• Prompt:
In the following material, identify every line holding the string "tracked" and return it.

• Data section:
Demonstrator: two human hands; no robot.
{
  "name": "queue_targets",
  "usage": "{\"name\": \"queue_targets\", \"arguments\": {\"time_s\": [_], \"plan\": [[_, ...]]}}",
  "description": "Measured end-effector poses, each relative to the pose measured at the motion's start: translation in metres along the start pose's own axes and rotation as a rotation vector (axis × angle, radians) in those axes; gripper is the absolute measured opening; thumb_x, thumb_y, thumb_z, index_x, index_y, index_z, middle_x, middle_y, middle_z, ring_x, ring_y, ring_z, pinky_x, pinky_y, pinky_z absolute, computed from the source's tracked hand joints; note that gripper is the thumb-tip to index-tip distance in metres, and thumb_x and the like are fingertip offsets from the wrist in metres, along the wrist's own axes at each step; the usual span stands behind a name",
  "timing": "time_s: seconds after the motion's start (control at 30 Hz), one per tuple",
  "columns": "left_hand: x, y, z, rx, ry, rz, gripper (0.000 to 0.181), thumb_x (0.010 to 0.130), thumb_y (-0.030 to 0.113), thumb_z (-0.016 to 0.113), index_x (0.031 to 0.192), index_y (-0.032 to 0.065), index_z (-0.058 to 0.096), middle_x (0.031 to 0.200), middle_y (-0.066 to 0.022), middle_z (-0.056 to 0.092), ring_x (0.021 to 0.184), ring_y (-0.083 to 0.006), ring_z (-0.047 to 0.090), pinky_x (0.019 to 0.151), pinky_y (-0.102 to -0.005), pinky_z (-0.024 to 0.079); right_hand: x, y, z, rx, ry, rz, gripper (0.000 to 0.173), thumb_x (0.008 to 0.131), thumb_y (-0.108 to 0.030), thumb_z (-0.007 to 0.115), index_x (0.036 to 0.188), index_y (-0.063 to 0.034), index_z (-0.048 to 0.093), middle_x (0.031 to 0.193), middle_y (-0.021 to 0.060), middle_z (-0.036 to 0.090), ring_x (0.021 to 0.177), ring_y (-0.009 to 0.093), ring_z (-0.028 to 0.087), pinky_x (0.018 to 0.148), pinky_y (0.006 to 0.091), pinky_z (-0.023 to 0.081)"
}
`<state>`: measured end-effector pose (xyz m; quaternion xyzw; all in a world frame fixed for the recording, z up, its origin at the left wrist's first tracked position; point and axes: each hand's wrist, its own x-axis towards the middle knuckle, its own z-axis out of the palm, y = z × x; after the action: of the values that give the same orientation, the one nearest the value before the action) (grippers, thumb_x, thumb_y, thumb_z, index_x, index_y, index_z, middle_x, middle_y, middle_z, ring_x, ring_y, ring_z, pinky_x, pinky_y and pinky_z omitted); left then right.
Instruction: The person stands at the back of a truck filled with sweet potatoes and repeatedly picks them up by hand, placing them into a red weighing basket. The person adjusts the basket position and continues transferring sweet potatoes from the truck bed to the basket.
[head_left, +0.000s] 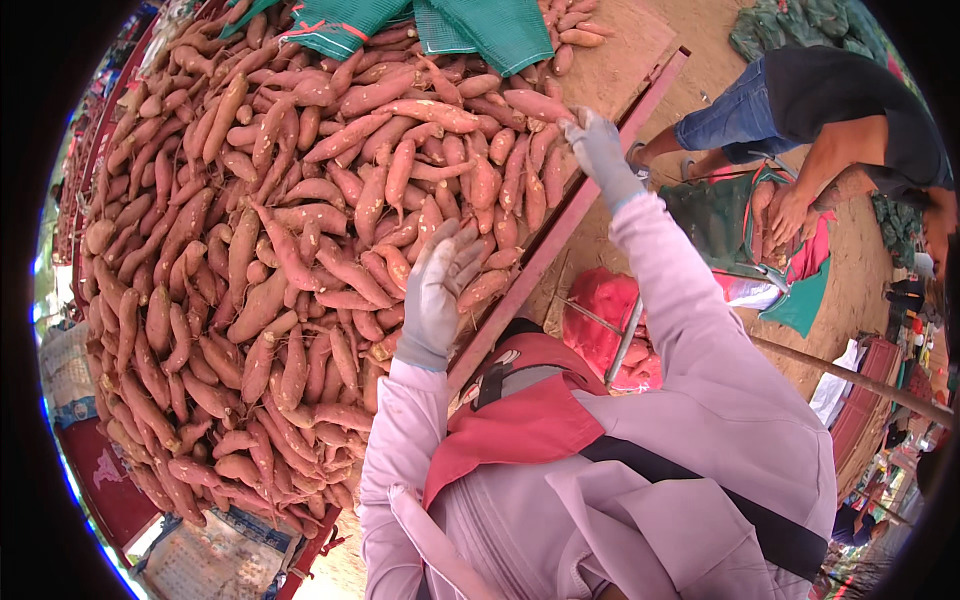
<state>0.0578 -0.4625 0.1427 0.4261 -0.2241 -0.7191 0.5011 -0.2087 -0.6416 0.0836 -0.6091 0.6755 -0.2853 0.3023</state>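
Note:
A large heap of reddish sweet potatoes (292, 225) fills the left and middle of the view. My left hand (441, 292), in a grey-white work glove, is over the heap's near edge with its palm showing and nothing in it. Farther up, my right hand (600, 154) wears a matching glove. Its fingers close on the near end of a long sweet potato (536, 105) at the heap's right side. The fingertips there are partly hidden.
A red metal side rail (555, 225) runs between my body and the heap. Green mesh sacks (480, 34) lie over the far side. Another person (840, 120) bends over an open green mesh bag (709, 217). A red mesh sack (600, 300) stands near my right side.

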Motion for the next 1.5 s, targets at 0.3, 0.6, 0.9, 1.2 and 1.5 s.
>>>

• Written answer:
  "description": "Measured end-effector poses, each relative to the pose measured at the motion's start: translation in metres along the start pose's own axes and rotation as a rotation vector (axis × angle, radians) in those axes; gripper is the absolute measured opening; thumb_x, thumb_y, thumb_z, index_x, index_y, index_z, middle_x, middle_y, middle_z, ring_x, ring_y, ring_z, pinky_x, pinky_y, pinky_z absolute, computed from the source's tracked hand joints; note that gripper is the thumb-tip to index-tip distance in metres, and thumb_x and the like are fingertip offsets from the wrist in metres, along the wrist's own axes at each step; the usual span stands behind a name",
`<state>`: measured end-effector pose (xyz m; quaternion xyzw; all in a world frame fixed for the recording, z up, its origin at the left wrist's first tracked position; point and axes: each hand's wrist, its own x-axis towards the middle knuckle, its own z-axis out of the palm, y = z × x; after the action: of the values that give the same orientation, the one nearest the value before the action) (grippers, thumb_x, thumb_y, thumb_z, index_x, index_y, index_z, middle_x, middle_y, middle_z, ring_x, ring_y, ring_z, pinky_x, pinky_y and pinky_z omitted); left then right.

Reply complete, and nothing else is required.